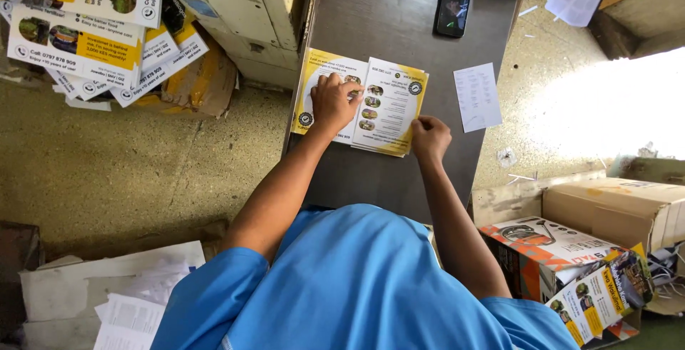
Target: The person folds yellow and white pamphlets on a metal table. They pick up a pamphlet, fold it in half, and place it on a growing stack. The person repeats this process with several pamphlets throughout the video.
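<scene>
1. Stack of yellow-and-white leaflets [374,111] lies on the grey table [385,14], directly ahead of the person, near the table's middle. Top sheets are fanned in two overlapping panels; the long axis of each runs roughly away from the body, tilted slightly rightward.
2. Left hand [334,102] rests flat on the left panel, fingers spread and pressing down, not gripping.
3. Right hand [429,138] sits at the stack's lower right corner, fingers curled and touching the edge; whether it pinches a sheet, cannot tell.
4. Hands are apart, one at each side of the stack; the left lies further onto it.
5. White printed sheet [477,97] lies just right of the stack, apart from it. Black phone [454,2] lies further up the table.
6. More leaflets [85,29] are piled on the floor at left; cardboard boxes [614,207] stand at right.
7. Hidden: number of sheets in the stack; the right fingertips.
</scene>
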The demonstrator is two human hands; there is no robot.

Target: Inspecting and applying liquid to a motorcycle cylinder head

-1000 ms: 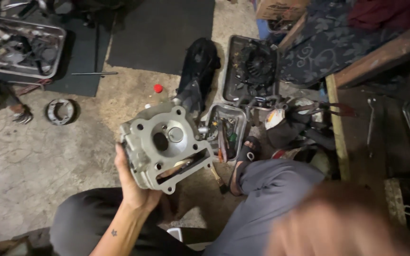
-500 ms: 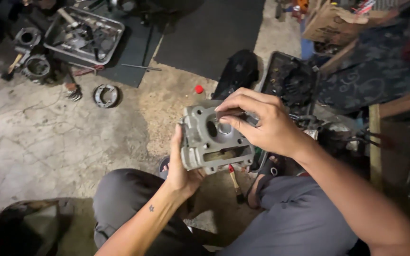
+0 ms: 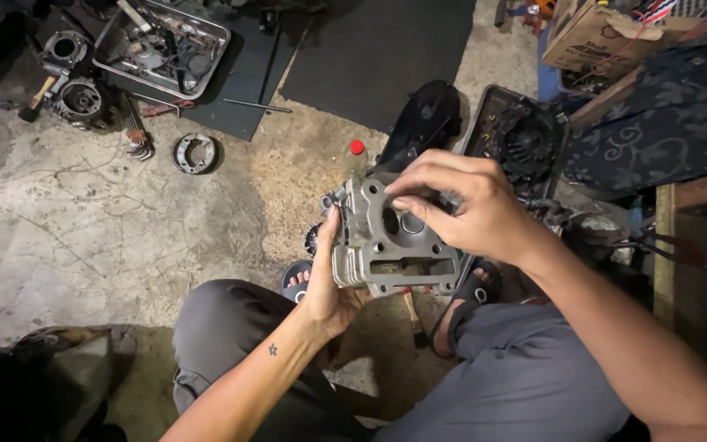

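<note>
The left hand point(image 3: 326, 286) cups the grey cylinder head point(image 3: 390, 245) from below, fingers clamped; the right hand point(image 3: 468, 209) pinches something at its top. Above bare concrete floor point(image 3: 83, 237), a slip would chip it.

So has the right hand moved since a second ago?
Yes. The right hand has come in from the lower right onto the grey engine part, which the left hand holds above the knees.

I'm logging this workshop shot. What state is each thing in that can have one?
Left hand: holding the engine cylinder head from its left side.
Right hand: fingertips on top of the head.
Engine cylinder head: off the floor, held above the lap.
Metal tray: on the floor, full of parts.
Small bottle: upright, red cap on.
Brake shoes: lying flat on the concrete.
</note>
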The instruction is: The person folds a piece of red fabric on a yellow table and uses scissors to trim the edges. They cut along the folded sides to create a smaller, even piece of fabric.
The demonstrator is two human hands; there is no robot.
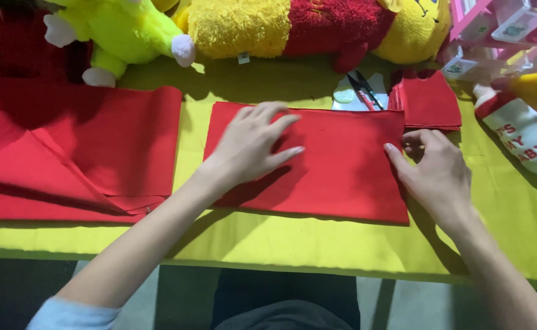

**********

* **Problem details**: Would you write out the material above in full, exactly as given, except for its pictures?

* **Result for this exercise**:
Target: The person folds yellow and white pamphlets on a metal table. They pick up a pamphlet, fold it in half, and place it on a growing stack. The person repeats this process with several pamphlets throughout the video.
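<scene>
1. Stack of yellow-and-white leaflets [374,111] lies on the grey table [385,14], directly ahead of the person, near the table's middle. Top sheets are fanned in two overlapping panels; the long axis of each runs roughly away from the body, tilted slightly rightward.
2. Left hand [334,102] rests flat on the left panel, fingers spread and pressing down, not gripping.
3. Right hand [429,138] sits at the stack's lower right corner, fingers curled and touching the edge; whether it pinches a sheet, cannot tell.
4. Hands are apart, one at each side of the stack; the left lies further onto it.
5. White printed sheet [477,97] lies just right of the stack, apart from it. Black phone [454,2] lies further up the table.
6. More leaflets [85,29] are piled on the floor at left; cardboard boxes [614,207] stand at right.
7. Hidden: number of sheets in the stack; the right fingertips.
</scene>
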The demonstrator is two human hands; there is no robot.

Target: Inspecting and applying liquid to a motorcycle cylinder head

-1000 ms: 
-500 ms: 
+0 ms: 

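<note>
The left hand point(image 3: 326, 286) cups the grey cylinder head point(image 3: 390, 245) from below, fingers clamped; the right hand point(image 3: 468, 209) pinches something at its top. Above bare concrete floor point(image 3: 83, 237), a slip would chip it.

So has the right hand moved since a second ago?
Yes. The right hand has come in from the lower right onto the grey engine part, which the left hand holds above the knees.

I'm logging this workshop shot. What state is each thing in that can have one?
Left hand: holding the engine cylinder head from its left side.
Right hand: fingertips on top of the head.
Engine cylinder head: off the floor, held above the lap.
Metal tray: on the floor, full of parts.
Small bottle: upright, red cap on.
Brake shoes: lying flat on the concrete.
</note>
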The instruction is: The person folds a piece of red fabric on a yellow table and uses scissors to trim the edges. They cut along the folded sides to create a smaller, even piece of fabric.
The demonstrator is two human hands; there is no robot.

The exercise calls for nothing more than this answer.